* _STORED DATA_
--
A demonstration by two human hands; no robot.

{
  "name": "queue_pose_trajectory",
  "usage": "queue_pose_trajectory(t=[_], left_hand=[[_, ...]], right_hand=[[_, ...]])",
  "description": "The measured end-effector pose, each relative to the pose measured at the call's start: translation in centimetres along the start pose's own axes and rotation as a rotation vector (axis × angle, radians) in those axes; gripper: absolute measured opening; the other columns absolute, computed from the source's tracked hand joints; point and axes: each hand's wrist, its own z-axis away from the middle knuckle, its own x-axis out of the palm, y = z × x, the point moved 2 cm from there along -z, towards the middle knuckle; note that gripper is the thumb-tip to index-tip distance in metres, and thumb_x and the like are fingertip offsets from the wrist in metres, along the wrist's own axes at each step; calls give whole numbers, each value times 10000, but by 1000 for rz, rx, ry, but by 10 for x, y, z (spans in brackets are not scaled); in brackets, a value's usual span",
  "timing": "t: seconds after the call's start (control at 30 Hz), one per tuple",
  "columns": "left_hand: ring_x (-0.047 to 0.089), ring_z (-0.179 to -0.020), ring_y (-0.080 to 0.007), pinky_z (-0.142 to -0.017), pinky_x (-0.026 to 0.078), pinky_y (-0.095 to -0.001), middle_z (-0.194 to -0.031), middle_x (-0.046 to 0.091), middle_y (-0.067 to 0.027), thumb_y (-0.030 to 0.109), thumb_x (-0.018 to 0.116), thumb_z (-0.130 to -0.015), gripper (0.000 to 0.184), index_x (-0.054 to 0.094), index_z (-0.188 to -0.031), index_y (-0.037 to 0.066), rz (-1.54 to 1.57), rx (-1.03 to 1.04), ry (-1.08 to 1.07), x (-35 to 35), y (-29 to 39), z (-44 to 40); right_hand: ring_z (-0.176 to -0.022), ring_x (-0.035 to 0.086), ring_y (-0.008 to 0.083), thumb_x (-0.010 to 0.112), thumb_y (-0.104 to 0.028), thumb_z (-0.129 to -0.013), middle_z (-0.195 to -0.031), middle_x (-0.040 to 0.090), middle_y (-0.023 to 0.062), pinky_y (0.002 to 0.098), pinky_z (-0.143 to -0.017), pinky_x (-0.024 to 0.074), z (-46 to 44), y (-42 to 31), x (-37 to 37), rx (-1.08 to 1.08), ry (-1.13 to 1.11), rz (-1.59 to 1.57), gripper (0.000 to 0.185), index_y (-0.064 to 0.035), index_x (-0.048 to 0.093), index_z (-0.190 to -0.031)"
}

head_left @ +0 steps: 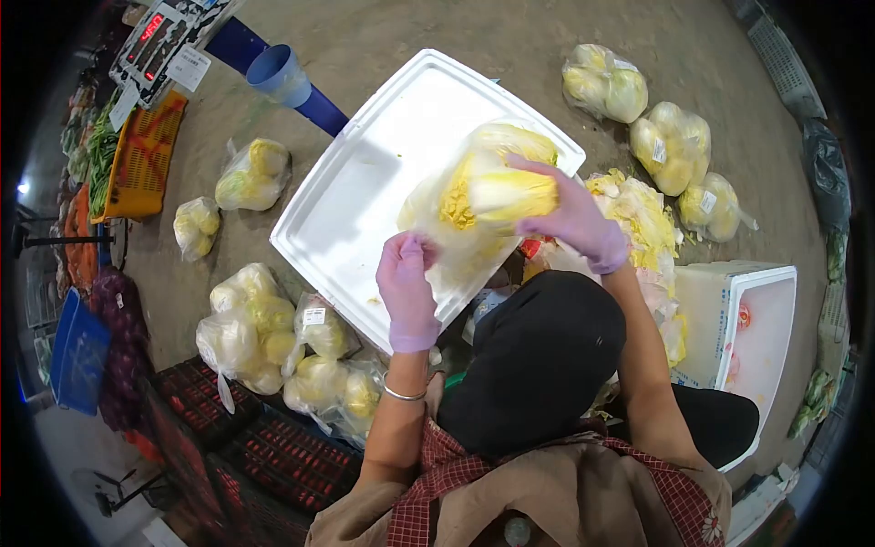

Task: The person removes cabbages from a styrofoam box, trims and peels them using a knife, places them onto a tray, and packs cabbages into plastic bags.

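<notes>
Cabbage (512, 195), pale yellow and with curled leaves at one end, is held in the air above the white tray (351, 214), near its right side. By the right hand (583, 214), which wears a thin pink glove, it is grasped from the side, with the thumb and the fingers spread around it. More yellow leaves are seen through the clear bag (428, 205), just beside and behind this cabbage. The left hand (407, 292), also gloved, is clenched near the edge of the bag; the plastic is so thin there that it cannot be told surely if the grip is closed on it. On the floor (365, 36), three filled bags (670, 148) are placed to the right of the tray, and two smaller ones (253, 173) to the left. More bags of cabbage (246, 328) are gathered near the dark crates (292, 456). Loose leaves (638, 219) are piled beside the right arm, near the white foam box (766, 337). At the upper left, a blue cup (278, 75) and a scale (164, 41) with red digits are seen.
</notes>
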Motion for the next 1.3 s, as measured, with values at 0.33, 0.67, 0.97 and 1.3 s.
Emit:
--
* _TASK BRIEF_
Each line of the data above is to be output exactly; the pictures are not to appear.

* _RESPONSE_
A demonstration by two human hands; no robot.

{
  "name": "queue_pose_trajectory",
  "usage": "queue_pose_trajectory(t=[_], left_hand=[[_, ...]], right_hand=[[_, ...]])",
  "description": "The measured end-effector pose, each relative to the pose measured at the call's start: translation in centimetres along the start pose's own axes and rotation as a rotation vector (axis × angle, radians) in those axes; gripper: absolute measured opening; the other columns absolute, computed from the source's tracked hand joints; point and axes: each hand's wrist, its own z-axis away from the middle knuckle, its own x-axis out of the palm, y = z × x, the point moved 2 cm from there along -z, towards the middle knuckle; note that gripper is the thumb-tip to index-tip distance in metres, and thumb_x and the like are fingertip offsets from the wrist in metres, along the wrist's own axes at each step; calls give whole numbers, each value times 10000, but by 1000 for rz, rx, ry, but by 10 for x, y, z (spans in brackets are not scaled); in brackets, a value's usual span",
  "timing": "t: seconds after the call's start (control at 30 Hz), one per tuple",
  "columns": "left_hand: ring_x (-0.047 to 0.089), ring_z (-0.179 to -0.020), ring_y (-0.080 to 0.007), pinky_z (-0.142 to -0.017), pinky_x (-0.026 to 0.078), pinky_y (-0.095 to -0.001), middle_z (-0.194 to -0.031), middle_x (-0.046 to 0.091), middle_y (-0.067 to 0.027), thumb_y (-0.030 to 0.109), thumb_x (-0.018 to 0.116), thumb_z (-0.130 to -0.015), gripper (0.000 to 0.184), index_x (-0.054 to 0.094), index_z (-0.188 to -0.031), index_y (-0.037 to 0.066), rz (-1.54 to 1.57), rx (-1.03 to 1.04), ry (-1.08 to 1.07), x (-35 to 35), y (-29 to 39), z (-44 to 40); right_hand: ring_z (-0.176 to -0.022), ring_x (-0.035 to 0.086), ring_y (-0.008 to 0.083), thumb_x (-0.010 to 0.112), thumb_y (-0.104 to 0.028), thumb_z (-0.129 to -0.013), middle_z (-0.195 to -0.031), middle_x (-0.040 to 0.090), middle_y (-0.023 to 0.062), pinky_y (0.002 to 0.098), pinky_z (-0.143 to -0.017), pinky_x (-0.024 to 0.074), z (-46 to 44), y (-42 to 31), x (-37 to 37), rx (-1.08 to 1.08), ry (-1.13 to 1.11), rz (-1.59 to 1.57), gripper (0.000 to 0.185), index_y (-0.064 to 0.035), index_x (-0.048 to 0.093), index_z (-0.190 to -0.031)"
}

head_left @ +0 steps: 

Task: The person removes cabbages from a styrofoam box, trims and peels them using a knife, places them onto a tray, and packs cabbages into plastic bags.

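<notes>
Cabbage (512, 195), pale yellow and with curled leaves at one end, is held in the air above the white tray (351, 214), near its right side. By the right hand (583, 214), which wears a thin pink glove, it is grasped from the side, with the thumb and the fingers spread around it. More yellow leaves are seen through the clear bag (428, 205), just beside and behind this cabbage. The left hand (407, 292), also gloved, is clenched near the edge of the bag; the plastic is so thin there that it cannot be told surely if the grip is closed on it. On the floor (365, 36), three filled bags (670, 148) are placed to the right of the tray, and two smaller ones (253, 173) to the left. More bags of cabbage (246, 328) are gathered near the dark crates (292, 456). Loose leaves (638, 219) are piled beside the right arm, near the white foam box (766, 337). At the upper left, a blue cup (278, 75) and a scale (164, 41) with red digits are seen.
</notes>
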Motion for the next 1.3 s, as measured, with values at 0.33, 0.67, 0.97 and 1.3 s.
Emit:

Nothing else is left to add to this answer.